Overall, Whistl handles more than 3.6 billion mail and parcel items annually and has over 1 million square feet of fulfilment warehouse space across the United Kingdom.

In 2026, Whistl began operating from a warehouse at Astley Business Park, a development that had attracted significant local opposition before and after construction. Residents raised concerns about noise, traffic, lighting, flooding and the proximity of the warehouses to nearby homes. An independent audit commissioned by Wigan Council concluded that local residents had "no meaningful opportunity" to engage before the planning application was submitted, although it found the planning approval process itself had been lawful. Whistl stated that it had been working with residents and monitoring noise to mitigate the impact of its operations.

Whistl is a competitor and partner to other businesses involved in mail and parcel distribution, such as Royal Mail, UK Mail, DHL, Evri, Parcelforce, UPS and Yodel.

The company was a wholly owned subsidiary of the Dutch delivery company PostNL until October 2015, when a management buyout was completed. PostNL remained a minority shareholder.

==History==
=== Origins and entry into the postal market ===
Whistl's origins date back to 1958, when the company was as a direct marketing business, Circular Distributors Limited (CD). Over 40 years later, in 2001, Circular Distributors Limited and its sister company at the time, Lifecycle Marketing, were acquired by the Dutch Post Office.

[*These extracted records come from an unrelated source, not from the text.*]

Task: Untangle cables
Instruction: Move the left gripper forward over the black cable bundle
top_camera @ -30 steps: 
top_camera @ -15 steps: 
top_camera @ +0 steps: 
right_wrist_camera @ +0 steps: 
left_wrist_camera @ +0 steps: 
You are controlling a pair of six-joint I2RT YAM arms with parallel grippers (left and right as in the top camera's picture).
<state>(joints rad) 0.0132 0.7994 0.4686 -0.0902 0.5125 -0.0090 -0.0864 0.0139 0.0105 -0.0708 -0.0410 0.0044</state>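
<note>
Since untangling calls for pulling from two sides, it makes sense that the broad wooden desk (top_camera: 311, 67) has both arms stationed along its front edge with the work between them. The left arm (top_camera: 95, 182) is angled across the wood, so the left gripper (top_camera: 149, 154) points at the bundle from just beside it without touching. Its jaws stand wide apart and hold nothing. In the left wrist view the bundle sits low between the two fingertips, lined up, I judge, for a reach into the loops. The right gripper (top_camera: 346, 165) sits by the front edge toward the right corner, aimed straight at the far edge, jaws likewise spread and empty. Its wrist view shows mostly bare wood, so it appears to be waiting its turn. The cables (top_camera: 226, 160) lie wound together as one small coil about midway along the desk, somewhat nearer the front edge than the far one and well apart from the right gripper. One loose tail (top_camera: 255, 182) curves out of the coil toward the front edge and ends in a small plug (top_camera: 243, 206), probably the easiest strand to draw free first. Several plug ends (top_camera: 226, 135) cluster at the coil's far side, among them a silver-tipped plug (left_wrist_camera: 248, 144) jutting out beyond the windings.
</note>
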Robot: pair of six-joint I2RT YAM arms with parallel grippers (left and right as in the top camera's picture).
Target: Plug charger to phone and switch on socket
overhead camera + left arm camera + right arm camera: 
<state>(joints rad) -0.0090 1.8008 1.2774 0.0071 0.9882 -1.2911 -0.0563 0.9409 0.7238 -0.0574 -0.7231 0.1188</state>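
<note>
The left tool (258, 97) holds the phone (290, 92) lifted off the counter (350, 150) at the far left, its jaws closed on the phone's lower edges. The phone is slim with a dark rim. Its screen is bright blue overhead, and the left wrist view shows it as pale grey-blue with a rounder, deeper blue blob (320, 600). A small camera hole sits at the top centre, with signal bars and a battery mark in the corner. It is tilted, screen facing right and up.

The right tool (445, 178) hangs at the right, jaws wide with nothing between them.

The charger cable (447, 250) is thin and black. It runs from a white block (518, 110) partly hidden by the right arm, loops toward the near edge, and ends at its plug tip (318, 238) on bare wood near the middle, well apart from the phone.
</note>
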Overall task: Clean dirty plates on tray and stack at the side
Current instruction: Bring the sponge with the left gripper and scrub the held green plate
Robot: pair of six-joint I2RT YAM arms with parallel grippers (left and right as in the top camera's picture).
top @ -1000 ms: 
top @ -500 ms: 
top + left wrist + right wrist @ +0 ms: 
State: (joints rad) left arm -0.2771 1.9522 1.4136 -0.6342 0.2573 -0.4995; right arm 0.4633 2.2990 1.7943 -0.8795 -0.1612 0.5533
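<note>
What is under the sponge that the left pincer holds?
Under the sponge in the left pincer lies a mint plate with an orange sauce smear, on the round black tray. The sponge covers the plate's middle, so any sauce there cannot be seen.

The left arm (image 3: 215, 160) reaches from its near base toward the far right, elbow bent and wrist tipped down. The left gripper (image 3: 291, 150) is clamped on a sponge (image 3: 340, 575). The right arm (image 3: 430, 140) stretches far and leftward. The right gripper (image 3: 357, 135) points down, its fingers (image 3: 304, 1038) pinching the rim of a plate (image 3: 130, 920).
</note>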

Renamed as TNT Post, the company was originally a subsidiary of the TNT Group. In May 2011, the group split to form TNT Express and PostNL. TNT Post UK became a subsidiary of PostNL, and an agreement was reached with TNT Express to continue using the TNT name until the end of 2014.

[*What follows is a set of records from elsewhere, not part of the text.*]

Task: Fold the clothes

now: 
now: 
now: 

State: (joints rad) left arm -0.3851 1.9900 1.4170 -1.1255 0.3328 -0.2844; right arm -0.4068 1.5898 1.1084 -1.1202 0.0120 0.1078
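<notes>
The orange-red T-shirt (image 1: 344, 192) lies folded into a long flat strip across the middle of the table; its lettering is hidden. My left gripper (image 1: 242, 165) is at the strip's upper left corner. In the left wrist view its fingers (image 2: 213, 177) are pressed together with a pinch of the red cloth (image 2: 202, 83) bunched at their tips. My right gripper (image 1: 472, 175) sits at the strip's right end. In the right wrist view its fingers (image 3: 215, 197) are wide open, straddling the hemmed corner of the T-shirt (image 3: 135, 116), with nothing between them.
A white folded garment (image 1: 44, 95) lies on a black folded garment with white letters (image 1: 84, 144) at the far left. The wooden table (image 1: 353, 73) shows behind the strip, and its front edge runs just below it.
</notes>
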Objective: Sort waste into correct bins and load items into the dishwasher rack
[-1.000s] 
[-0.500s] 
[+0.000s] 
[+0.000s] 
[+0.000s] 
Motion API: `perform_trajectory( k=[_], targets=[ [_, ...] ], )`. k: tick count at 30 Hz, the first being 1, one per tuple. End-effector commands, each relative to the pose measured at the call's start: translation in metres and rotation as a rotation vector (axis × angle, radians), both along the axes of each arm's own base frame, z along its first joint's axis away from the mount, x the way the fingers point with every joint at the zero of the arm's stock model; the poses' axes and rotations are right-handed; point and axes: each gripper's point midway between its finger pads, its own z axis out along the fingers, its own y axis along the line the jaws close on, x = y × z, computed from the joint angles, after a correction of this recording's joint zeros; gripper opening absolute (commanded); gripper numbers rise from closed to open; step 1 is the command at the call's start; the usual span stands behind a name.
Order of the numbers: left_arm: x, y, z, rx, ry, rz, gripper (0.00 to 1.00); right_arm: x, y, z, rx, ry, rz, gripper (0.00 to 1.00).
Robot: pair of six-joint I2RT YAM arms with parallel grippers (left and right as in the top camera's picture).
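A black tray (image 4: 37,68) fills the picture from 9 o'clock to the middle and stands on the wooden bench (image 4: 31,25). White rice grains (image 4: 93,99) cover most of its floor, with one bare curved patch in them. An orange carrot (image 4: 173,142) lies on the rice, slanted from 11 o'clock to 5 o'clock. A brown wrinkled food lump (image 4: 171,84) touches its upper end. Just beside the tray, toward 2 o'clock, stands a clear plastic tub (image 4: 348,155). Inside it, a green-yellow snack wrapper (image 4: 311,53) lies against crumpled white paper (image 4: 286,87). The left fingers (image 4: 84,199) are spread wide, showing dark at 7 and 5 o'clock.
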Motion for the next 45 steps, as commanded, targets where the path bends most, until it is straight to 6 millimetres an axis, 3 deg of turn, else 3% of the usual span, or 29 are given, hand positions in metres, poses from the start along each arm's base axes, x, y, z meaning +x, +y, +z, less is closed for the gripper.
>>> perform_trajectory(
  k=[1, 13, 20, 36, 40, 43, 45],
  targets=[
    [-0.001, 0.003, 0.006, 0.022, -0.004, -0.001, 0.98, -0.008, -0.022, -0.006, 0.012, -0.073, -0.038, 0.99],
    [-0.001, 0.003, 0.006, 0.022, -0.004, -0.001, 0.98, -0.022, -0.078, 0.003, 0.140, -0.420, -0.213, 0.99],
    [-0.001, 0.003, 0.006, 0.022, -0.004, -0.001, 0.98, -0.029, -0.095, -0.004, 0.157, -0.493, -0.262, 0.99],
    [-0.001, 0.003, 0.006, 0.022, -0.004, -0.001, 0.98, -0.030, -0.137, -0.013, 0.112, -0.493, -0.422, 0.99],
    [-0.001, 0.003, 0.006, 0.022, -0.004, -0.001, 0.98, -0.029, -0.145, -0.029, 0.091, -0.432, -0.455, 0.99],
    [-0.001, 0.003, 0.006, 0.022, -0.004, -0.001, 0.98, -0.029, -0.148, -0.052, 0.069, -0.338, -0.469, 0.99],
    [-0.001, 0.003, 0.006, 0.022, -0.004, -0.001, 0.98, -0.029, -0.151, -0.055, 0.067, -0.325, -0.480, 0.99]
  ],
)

Following market deregulation, TNT Post UK entered the final-mile postal delivery market, challenging a monopoly that had existed for over 500 years.

Its end-to-end letters service began delivering in West London in April 2012, later rolling out to Manchester and Liverpool.

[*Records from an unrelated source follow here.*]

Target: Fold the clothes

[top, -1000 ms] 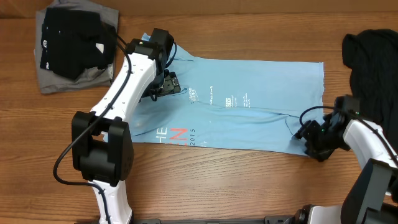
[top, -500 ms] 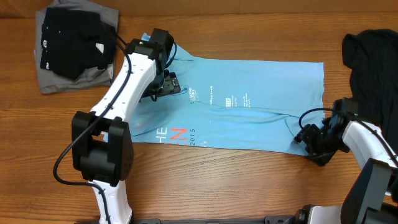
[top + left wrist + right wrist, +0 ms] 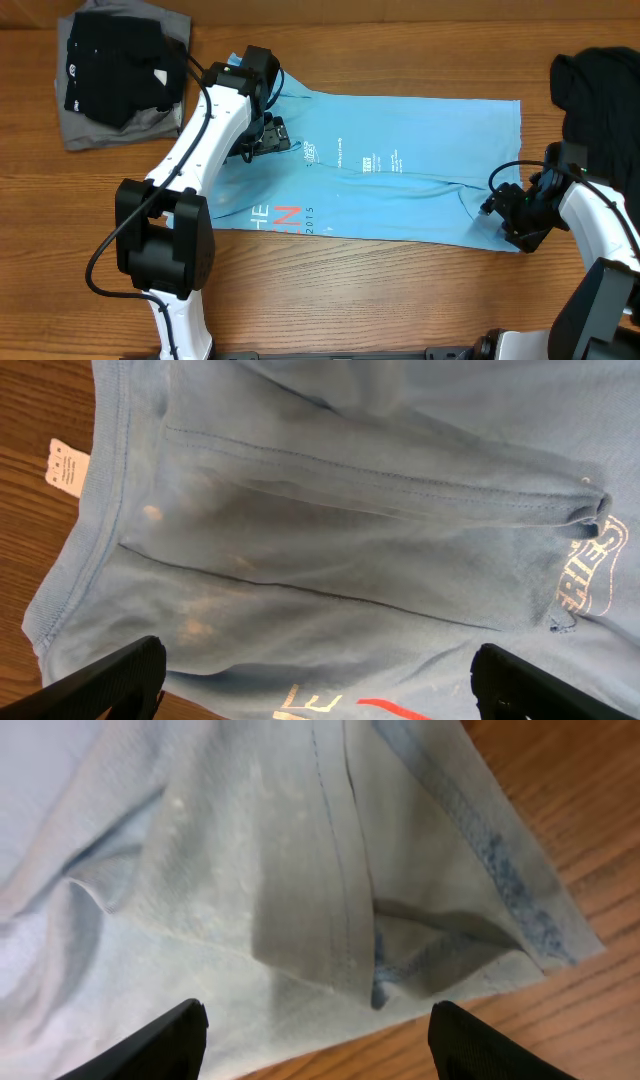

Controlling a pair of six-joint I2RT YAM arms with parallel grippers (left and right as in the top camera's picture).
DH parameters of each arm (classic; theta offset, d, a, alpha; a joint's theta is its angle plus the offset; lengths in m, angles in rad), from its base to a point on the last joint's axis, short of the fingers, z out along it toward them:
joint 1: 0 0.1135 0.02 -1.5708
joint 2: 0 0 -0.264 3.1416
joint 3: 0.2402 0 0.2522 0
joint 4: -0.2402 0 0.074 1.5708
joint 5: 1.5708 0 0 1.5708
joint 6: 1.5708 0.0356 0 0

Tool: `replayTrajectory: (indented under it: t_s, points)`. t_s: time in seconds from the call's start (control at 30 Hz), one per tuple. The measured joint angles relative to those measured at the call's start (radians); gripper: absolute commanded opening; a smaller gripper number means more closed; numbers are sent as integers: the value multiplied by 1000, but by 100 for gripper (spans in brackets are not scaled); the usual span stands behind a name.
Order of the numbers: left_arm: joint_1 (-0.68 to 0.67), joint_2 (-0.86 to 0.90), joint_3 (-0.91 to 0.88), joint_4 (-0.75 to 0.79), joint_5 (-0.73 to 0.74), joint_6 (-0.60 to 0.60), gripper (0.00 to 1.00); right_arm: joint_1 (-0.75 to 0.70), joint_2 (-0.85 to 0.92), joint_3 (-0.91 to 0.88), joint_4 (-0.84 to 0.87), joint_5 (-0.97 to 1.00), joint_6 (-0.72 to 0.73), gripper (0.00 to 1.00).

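Observation:
A light-blue T-shirt with white and pink-red lettering lies spread flat on the wooden table, folded lengthwise. My left gripper hovers over its left end near the collar, jaws wide open and empty; the left wrist view shows the collar seam and a white tag. My right gripper is open and empty above the shirt's lower right corner; the right wrist view shows the folded hem corner between the fingers.
A black garment lies on a grey one at the back left. Another black garment is heaped at the right edge. Bare wood runs along the front.
My right gripper has shifted a little right and back along the shirt's lower right corner. The left arm and the shirt have not moved.

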Motion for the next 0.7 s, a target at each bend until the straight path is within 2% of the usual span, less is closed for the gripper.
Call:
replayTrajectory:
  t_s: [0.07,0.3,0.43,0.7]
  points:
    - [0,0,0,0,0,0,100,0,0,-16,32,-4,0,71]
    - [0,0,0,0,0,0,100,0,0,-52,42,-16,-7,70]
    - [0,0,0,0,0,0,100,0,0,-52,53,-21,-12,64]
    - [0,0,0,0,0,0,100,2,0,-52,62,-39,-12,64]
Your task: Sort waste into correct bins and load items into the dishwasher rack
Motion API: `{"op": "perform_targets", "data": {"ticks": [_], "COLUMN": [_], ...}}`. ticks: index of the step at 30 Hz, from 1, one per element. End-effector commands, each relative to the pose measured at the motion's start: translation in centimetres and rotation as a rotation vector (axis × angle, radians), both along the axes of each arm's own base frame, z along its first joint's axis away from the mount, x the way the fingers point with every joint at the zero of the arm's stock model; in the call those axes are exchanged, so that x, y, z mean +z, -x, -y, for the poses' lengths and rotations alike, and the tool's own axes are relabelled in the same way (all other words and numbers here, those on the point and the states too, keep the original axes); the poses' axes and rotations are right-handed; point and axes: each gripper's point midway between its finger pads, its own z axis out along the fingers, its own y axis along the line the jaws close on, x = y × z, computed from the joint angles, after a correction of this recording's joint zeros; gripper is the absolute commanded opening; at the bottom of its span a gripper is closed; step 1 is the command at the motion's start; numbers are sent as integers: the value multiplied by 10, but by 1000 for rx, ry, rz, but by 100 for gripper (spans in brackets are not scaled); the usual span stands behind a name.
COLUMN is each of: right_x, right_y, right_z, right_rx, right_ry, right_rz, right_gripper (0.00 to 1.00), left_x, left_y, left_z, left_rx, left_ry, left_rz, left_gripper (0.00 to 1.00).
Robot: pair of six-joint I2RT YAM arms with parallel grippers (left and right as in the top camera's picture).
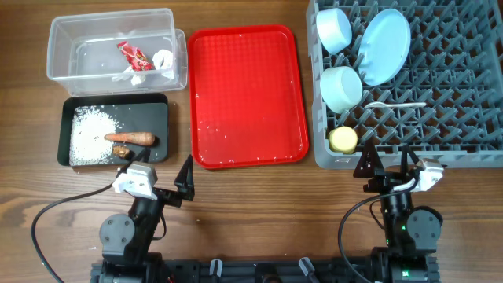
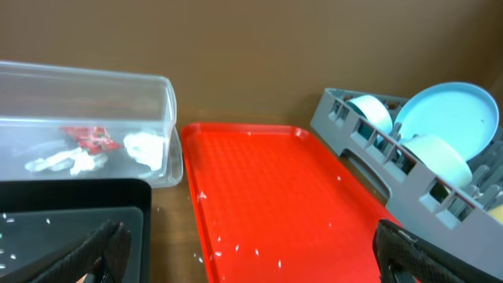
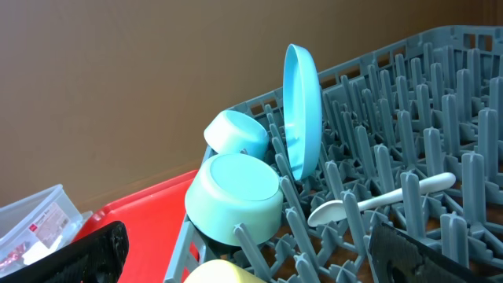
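The sorting looks all but done. In the rack [image 1: 471,102] stand 1 plate [image 1: 385,45] on edge between pegs, 2 bowls [image 1: 342,88] along the left side, 1 cup [image 1: 343,139] in the near left corner and 1 spoon [image 1: 393,104] lying across the pegs: 5 items, all loaded.

The waste sits in the 2 bins. The tub [image 1: 78,27] holds 1 wrapper [image 1: 134,55] and tissue [image 1: 163,61], which seems to be 2 lumps, though I cannot tell for sure. The black tray [image 1: 157,110] holds a heap of rice [image 1: 93,135], too many grains to count, 1 carrot [image 1: 132,137] and 1 small dark scrap [image 1: 122,150] just beside it.

The 1 red tray [image 1: 247,47], between bins and rack, carries no item. Only a few stray white grains dot it, mostly near its left and near edges. Those grains are, by my judgement, the only thing left, if they count at all.

The 2 arms sit low in the overhead view. The left gripper [image 2: 251,263] has its jaws spread wide and grips nothing. The right gripper [image 1: 387,163], just beside the rack's near wall, is likewise wide open and empty
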Motion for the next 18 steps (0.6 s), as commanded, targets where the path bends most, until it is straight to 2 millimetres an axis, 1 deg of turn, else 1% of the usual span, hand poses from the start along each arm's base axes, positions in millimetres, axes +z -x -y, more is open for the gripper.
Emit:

During this period the company rebranded as Whistl in September 2014.

In May 2015, Whistl announced that it would suspend end-to-end postal deliveries in London, Liverpool, and Manchester after the private equity investor LDC, a division of Lloyds Bank, decided not to fund further expansion citing "ongoing changes in UK postal market dynamics and the complexity of the regulatory landscape".

Whistl confirmed on 10 June 2015 that the service would formally end, with 1,800 jobs at risk of redundancy.

The company concentrated on processing and sorting mail and parcels, and reverted to using Royal Mail's "final mile" delivery service rather than its own. In October 2015, Whistl's management completed a buyout of the company from PostNL, although PostNL retained a 17.5% holding.

===Expansion ===
In the following years Whistl diversified from its postal heritage to focus on UK and international parcel delivery, outsourced fulfilment and contact centre services.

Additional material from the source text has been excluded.